What to do:
Print the data that follows exactly as it stands, from its first line through the line containing "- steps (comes", and stop there.

• • •

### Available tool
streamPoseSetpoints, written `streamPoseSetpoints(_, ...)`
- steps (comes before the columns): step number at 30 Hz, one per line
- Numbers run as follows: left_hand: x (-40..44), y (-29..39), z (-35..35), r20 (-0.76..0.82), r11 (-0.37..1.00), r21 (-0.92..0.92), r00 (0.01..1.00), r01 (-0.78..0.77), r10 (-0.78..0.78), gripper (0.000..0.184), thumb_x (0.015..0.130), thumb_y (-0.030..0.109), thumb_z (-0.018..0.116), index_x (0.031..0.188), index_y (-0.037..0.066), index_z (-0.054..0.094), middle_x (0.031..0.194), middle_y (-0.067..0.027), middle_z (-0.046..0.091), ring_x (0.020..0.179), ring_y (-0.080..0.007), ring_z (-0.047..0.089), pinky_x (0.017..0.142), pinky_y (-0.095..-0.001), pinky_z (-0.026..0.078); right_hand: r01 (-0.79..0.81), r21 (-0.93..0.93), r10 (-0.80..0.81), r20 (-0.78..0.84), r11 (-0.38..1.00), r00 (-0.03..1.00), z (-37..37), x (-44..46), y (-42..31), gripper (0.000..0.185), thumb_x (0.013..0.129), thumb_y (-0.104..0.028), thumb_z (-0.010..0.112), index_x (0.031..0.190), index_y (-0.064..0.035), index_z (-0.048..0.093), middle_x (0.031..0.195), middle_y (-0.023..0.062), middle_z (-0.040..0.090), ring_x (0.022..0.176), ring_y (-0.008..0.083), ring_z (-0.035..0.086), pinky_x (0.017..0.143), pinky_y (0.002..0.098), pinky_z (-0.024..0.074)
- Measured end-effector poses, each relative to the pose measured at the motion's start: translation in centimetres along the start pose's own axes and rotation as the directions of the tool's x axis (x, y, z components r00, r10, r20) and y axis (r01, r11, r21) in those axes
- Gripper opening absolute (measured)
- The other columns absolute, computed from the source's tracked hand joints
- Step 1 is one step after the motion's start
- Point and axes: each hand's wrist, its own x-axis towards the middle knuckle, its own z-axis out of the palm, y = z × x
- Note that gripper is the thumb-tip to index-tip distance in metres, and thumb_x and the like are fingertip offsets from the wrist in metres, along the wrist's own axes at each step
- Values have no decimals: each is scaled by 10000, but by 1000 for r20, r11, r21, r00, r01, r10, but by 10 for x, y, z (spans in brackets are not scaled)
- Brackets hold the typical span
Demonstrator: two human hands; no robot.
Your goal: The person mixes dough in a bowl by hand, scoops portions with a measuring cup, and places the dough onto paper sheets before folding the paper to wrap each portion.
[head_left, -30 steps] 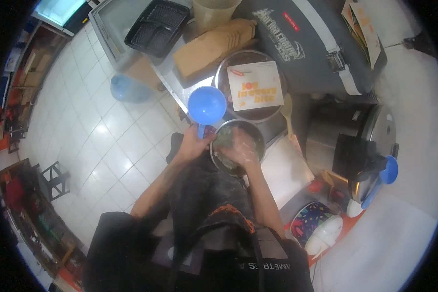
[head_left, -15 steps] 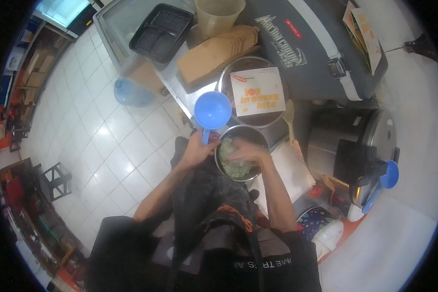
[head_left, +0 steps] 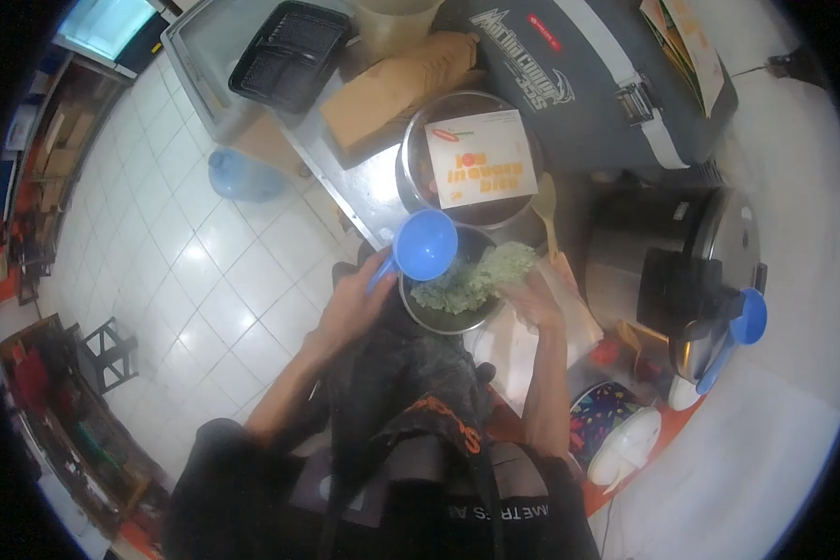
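My left hand [head_left: 350, 301] grips the handle of a blue plastic scoop [head_left: 427, 245], its cup over the far left edge of a steel bowl [head_left: 450, 330]. Between the fingers of my right hand [head_left: 536, 297] is a pale green lettuce leaf [head_left: 502, 268], lifted at the bowl's right rim. More lettuce [head_left: 441, 294] lies in the bowl, partly behind the scoop. The bowl sits just in front of my body, and neither hand hides its near rim.
Behind the bowl, a steel pot [head_left: 407, 161] has a printed card [head_left: 483, 159] across its top. Brown cardboard [head_left: 392, 93], a black tray [head_left: 289, 56] and a grey cooler box [head_left: 588, 84] stand beyond. A large cooker [head_left: 625, 252] and a wooden spoon [head_left: 547, 210] are at right.
My right hand has come up out of the bowl and moved right with lettuce in it. The blue scoop has shifted right and nearer, partly over the bowl.
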Motion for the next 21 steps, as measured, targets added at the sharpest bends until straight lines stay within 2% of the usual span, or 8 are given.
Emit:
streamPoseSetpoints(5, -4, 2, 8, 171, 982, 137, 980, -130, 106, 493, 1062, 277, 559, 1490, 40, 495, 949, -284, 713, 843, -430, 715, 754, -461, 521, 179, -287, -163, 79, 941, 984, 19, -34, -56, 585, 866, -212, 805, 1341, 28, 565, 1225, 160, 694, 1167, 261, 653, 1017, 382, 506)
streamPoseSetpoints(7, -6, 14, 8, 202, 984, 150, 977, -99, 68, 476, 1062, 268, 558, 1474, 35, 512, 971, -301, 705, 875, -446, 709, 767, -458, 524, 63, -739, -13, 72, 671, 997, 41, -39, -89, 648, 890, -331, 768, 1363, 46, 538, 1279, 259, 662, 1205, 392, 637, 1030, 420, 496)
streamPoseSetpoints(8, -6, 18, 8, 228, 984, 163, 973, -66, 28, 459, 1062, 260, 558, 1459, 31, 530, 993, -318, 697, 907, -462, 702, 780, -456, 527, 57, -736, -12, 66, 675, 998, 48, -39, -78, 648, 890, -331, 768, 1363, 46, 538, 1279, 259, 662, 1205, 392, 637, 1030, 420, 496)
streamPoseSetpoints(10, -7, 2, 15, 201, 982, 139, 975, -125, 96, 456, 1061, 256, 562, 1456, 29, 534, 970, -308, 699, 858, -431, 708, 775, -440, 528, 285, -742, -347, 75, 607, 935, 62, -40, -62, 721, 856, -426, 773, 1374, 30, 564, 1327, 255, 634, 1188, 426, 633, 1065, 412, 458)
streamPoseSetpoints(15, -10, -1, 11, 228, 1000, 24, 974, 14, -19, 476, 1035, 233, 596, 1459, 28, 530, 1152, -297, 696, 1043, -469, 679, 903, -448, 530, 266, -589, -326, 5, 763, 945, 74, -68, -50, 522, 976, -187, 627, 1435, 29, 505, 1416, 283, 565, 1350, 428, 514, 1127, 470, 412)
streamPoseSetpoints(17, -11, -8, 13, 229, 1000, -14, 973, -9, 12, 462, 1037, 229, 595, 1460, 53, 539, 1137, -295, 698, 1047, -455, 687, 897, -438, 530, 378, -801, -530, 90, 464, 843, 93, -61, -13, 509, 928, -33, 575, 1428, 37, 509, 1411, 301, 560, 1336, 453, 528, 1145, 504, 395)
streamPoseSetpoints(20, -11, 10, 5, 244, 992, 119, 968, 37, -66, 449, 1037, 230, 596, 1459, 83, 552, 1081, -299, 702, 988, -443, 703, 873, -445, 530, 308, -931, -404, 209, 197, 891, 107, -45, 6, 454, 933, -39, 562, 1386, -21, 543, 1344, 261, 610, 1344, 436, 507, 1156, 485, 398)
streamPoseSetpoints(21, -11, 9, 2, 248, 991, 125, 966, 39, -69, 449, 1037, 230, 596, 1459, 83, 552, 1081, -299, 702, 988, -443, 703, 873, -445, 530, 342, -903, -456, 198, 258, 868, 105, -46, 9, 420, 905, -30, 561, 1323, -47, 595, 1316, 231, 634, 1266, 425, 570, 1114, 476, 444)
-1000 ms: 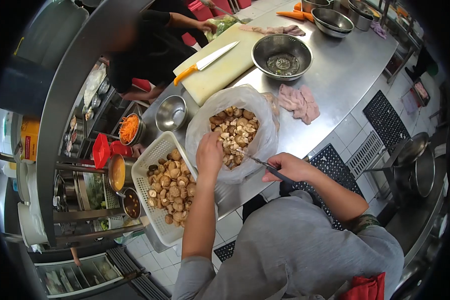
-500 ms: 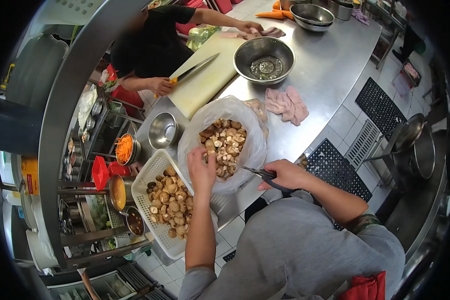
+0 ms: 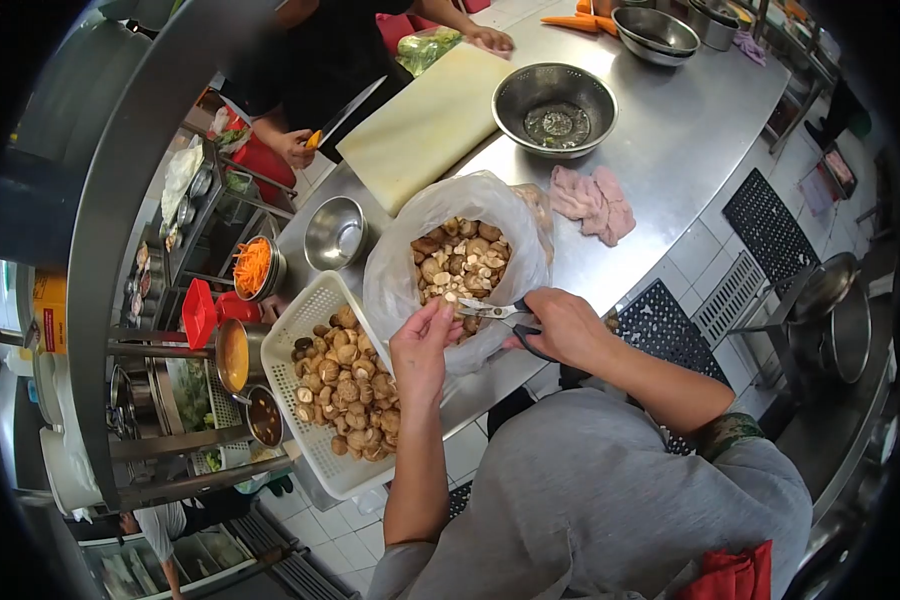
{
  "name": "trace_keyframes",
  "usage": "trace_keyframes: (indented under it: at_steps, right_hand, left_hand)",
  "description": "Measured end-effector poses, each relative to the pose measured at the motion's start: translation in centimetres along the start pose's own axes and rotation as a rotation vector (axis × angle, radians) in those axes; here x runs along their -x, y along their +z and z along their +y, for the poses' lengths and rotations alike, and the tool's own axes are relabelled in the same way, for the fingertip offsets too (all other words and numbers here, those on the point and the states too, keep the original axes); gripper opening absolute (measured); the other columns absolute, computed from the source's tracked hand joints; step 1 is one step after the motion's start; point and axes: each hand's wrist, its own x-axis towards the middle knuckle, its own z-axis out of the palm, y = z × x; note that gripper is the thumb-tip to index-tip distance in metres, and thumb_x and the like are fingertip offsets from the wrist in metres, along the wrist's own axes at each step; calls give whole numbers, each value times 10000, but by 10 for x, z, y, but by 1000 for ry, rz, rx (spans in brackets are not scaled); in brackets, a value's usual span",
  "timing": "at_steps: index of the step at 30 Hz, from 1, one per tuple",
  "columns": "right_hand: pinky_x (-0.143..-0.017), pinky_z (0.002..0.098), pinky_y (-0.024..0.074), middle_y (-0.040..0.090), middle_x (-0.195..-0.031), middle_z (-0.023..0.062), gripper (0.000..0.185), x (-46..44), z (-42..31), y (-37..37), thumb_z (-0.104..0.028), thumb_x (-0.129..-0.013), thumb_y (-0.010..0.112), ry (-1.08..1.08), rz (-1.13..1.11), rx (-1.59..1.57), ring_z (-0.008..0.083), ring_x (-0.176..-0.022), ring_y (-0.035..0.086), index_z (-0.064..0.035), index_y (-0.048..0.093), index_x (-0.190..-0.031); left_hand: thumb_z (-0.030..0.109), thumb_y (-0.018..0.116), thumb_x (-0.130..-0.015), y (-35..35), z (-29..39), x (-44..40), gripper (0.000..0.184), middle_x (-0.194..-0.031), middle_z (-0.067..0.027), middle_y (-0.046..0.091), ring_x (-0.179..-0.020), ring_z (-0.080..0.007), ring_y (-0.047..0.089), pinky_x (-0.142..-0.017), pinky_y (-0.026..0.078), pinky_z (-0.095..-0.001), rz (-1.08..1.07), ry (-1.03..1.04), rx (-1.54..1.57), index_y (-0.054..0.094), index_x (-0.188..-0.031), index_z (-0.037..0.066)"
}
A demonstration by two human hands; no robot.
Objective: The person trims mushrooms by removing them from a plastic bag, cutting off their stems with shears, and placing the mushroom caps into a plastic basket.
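Observation:
My left hand is closed in a pinch on a mushroom, mostly hidden by the fingers, over the near edge of a clear plastic bag. Wrapped round the handles of a pair of scissors is my right hand. The blades point left and meet the mushroom at my left fingertips. Inside the bag lie whole mushrooms and pale cut pieces. A white perforated basket heaped with brown mushrooms stands left of my left forearm.
Across the steel table, a co-worker's hand holds a knife beside a cutting board. A steel colander, a pink cloth and a steel bowl surround the bag. Shredded carrot sits farther left.
The scissors have moved left, and their blades now reach my left fingertips. The co-worker's knife has come off the board, and the meat by their other hand no longer shows.

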Motion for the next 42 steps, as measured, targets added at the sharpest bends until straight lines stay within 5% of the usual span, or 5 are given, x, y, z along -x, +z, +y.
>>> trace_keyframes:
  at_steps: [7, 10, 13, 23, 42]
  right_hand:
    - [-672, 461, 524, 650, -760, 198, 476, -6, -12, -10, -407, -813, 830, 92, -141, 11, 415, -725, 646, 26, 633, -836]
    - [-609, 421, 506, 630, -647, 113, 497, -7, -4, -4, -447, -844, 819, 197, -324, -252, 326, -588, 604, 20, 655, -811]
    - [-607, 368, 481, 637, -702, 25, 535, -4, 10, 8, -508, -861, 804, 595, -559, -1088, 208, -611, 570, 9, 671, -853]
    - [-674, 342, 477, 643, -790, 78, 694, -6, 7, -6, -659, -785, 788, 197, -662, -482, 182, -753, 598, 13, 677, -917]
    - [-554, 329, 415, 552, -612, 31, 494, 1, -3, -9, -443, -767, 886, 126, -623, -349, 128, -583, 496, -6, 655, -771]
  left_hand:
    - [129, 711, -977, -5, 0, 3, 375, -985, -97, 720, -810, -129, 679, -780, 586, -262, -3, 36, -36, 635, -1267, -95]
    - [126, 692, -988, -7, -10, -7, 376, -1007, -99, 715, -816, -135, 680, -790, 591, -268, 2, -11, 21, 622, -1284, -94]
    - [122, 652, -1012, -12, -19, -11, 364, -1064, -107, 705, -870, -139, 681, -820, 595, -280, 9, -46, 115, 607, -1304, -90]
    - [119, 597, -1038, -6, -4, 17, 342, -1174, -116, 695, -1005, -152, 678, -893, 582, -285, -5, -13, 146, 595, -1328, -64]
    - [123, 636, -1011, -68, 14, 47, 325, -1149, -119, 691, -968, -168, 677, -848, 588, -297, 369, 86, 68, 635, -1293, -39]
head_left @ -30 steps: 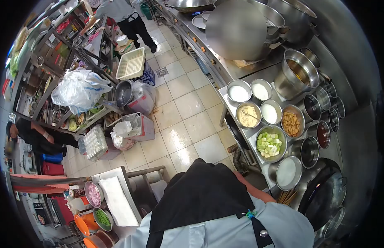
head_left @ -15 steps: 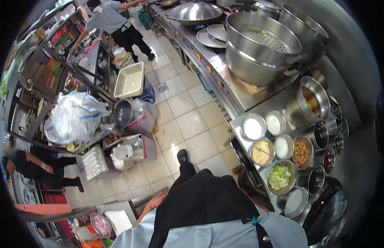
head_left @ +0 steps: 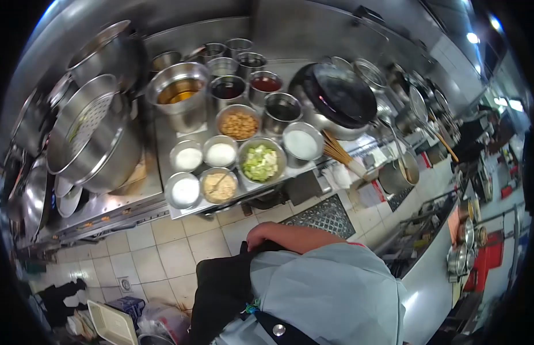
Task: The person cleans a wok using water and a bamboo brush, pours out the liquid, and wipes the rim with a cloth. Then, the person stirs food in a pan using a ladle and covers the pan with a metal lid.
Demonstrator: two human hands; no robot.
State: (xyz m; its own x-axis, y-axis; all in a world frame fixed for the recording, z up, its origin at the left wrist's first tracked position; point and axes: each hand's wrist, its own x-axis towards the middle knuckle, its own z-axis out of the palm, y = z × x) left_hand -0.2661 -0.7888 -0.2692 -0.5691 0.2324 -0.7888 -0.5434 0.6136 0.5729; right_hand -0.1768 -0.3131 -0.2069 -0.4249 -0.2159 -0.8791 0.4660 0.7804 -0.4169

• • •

Reply:
### Available tool
streamPoseSetpoints, written `streamPoseSetpoints(_, ...)`
- steps (comes before the columns): step number at 30 Hz, one per line

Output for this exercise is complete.